Franziska Rintelmann, Medizinerin im jugendlich-ärztlichen Dienst, hat am Montag im Gesundheitsamt Vorschulkind Josephine untersucht.
Foto: Ellen Liebner
Personalnot im Gesundheitsamt
Eltern müssen weite Wege in Kauf nehmen
Plauen. Die Mitarbeiter des Gesundheitsamtes haben derzeit alle Hände voll zu tun: Bis zum Frühjahr müssen sie im Vogtland etwa 1700 Vorschulkinder untersuchen. Sie prüfen das Sehen, das Hören, das Verhalten, die Sprachentwicklung, mögliche Krankheiten. Am Ende geben die Mediziner eine Empfehlung: Einschulung ja oder nein?

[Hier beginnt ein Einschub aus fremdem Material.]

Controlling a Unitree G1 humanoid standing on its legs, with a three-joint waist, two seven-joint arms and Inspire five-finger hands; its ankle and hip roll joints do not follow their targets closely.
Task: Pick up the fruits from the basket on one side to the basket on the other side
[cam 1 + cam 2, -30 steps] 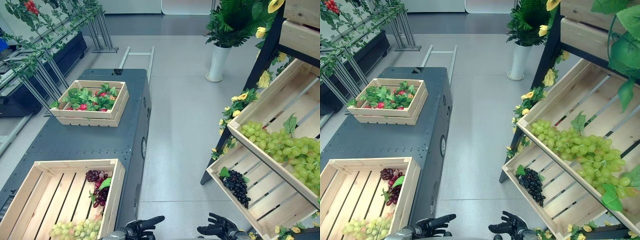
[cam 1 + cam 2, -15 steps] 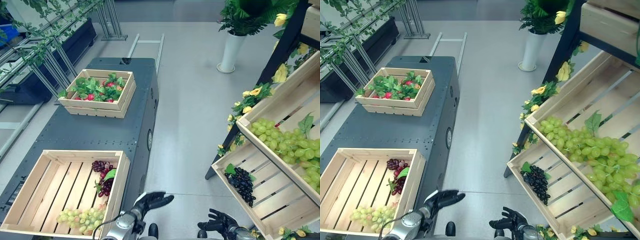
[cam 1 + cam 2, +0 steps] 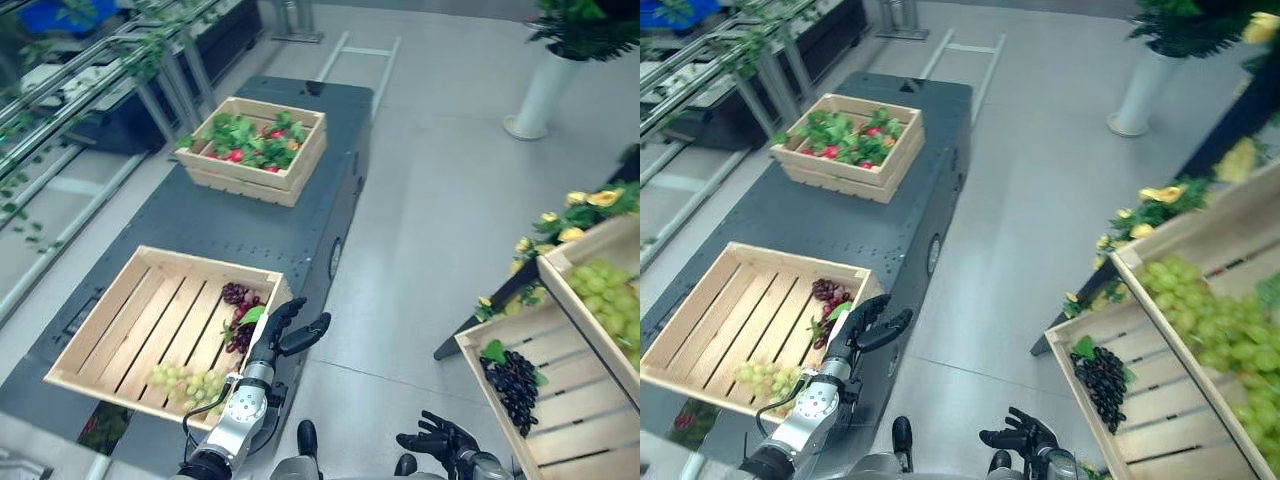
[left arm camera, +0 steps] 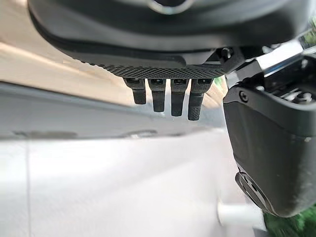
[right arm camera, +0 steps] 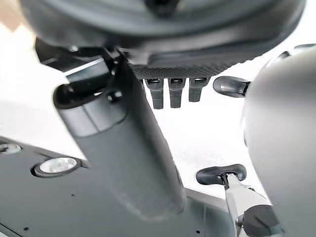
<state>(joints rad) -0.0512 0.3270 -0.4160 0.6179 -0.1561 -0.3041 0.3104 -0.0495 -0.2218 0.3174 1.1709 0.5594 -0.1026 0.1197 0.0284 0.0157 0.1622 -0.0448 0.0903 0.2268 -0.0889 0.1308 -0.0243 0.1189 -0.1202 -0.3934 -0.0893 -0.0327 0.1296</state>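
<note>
A dark grey surface (image 3: pixel 200 225) carried two wooden crates. The near crate (image 3: pixel 120 330) was the big one, and everything else sat around it. Inside the near crate, a bunch of green grapes (image 3: pixel 190 380) lay by its front wall. A bunch of dark red grapes (image 3: pixel 238 318) with a green leaf lay by its right wall, a little behind the green ones. The two bunches were near each other but apart.

Behind the near crate, well apart from it, sat the far crate (image 3: pixel 300 160), full of green leaves and small red fruits (image 3: pixel 250 145).

The left hand (image 3: pixel 285 330) was up in the air just to the right of the near crate, close to its right wall. Its fingers were straight and spread apart, and it held nothing.

To the right of the near crate, low down over the floor, was the right hand (image 3: pixel 435 442). Its fingers were loose and apart, and it held nothing too.

Far to the right of the near crate stood a wooden shelf (image 3: pixel 575 440). Black grapes (image 3: pixel 512 385) lay on its lower tray, and pale green grapes (image 3: pixel 612 310) lay on the tray above.
</note>
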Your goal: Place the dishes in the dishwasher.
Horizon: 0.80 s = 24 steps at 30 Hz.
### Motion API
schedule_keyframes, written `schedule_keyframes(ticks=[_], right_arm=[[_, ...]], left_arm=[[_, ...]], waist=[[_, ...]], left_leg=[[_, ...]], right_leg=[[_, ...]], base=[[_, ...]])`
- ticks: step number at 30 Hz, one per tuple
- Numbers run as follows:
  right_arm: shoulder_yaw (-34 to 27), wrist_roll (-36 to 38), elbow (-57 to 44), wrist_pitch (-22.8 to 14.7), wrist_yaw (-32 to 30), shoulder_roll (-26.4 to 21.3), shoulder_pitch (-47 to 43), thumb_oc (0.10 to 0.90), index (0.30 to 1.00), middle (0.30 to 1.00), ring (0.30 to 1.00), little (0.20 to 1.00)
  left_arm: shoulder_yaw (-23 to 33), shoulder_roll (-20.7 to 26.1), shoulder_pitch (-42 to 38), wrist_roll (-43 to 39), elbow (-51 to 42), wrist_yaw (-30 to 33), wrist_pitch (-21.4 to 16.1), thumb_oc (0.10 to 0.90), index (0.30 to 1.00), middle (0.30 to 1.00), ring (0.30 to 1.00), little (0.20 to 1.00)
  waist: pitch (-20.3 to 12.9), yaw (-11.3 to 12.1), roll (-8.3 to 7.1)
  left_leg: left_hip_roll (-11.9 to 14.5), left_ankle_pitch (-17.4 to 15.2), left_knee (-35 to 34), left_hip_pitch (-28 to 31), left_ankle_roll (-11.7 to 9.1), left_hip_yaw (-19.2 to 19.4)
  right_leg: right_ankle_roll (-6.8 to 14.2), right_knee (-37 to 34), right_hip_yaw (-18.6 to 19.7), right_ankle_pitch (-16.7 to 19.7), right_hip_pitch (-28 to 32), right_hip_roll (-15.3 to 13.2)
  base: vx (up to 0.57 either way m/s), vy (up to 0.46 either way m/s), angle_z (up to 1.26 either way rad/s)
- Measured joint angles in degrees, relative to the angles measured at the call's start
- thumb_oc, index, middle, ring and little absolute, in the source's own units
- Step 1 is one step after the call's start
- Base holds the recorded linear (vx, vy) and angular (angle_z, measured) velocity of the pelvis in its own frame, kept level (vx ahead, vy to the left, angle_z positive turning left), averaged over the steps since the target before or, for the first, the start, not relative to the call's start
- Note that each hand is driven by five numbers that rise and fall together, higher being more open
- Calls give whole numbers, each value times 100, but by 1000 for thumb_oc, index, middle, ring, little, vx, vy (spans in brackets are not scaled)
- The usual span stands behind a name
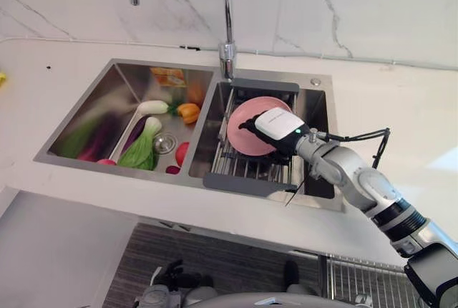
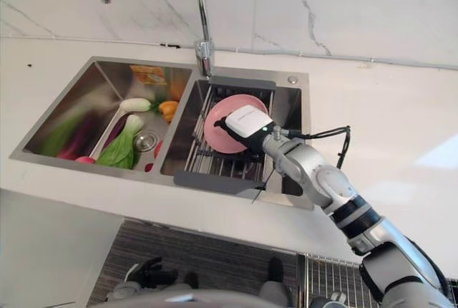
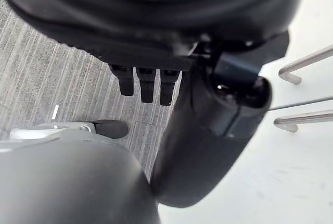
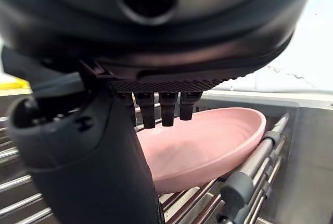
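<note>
Pink plate (image 1: 247, 123) tilted on wire rack (image 1: 243, 165) in sink (image 1: 107, 100), right hand (image 1: 275, 130) over plate, grip unclear, left hand (image 3: 218, 109) relaxed.

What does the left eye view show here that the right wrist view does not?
Only the left eye view takes in the faucet, the sink's left basin with its vegetables, and the white countertop. Only the right wrist view shows, from up close, the right hand's fingers and thumb over the dish's hollow, apart from it. Both share the pink plate leaning on the wire rack in the right basin, and the right hand at it.
</note>
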Motion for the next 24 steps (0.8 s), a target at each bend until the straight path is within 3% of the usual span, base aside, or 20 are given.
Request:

Diese Schuleingangsuntersuchungen sind gesetzlich vorgeschrieben und fanden bislang in den Grundschulen vor Ort statt. In diesem Jahr allerdings ist das anders - und das sorgt für Unmut. Wegen eines "ärztlichen Personalengpasses im Kinder- und Jugendärztlichen Dienst des Gesundheitsamtes des Vogtlandkreises", wie Amtsärztin Kerstin Zenker formuliert, müssen die Eltern mit den Sprösslingen nämlich ins Amt kommen statt wie bislang umgekehrt.
Ins Amt kommen - das heißt nach Plauen, Auerbach oder Reichenbach. Einige Eltern aus entfernteren ländlichen Regionen kritisieren das . "Ich finde es ganz schlimm", sagt beispielsweise eine mehrfache Mutter aus der Nähe von Bad Brambach. Fast eine Stunde ist sie pro Strecke unterwegs, um ihren Sprössling ein paar Minuten in Plauen untersuchen zu lassen. "Verweigern nützt aber nichts, die Untersuchung ist schließlich vorgeschrieben."
Amtsärztin Zenker bestätigt den Fahrtaufwand, bittet aber auch um Verständnis: Die Untersuchungen seien zeitlich und effizienterweise nur zu schaffen, wenn die Schulaufnahmeuntersuchungen zentral in Plauen beziehungsweise in den Außensprechstunden des Gesundheitsamtes in Auerbach und Reichenbach durchgeführt würden.
Eine Besserung der Mediziner-Not im Gesundheitsamt stellt die Amtsärztin nicht in Aussicht - auch im nächsten Jahr werden die Eltern in den sauren Apfel beißen müssen. "Leider ist aus heutiger Sicht keine grundlegende Verbesserung der ärztlichen Personalsituation zu erwarten", so Kerstin Zenker. Bis auf Weiteres hofft die Amtsärztin deshalb "auf das freundliche Entgegenkommen'" der Eltern im Vogtland - im buchstäblichen Sinn des Wortes.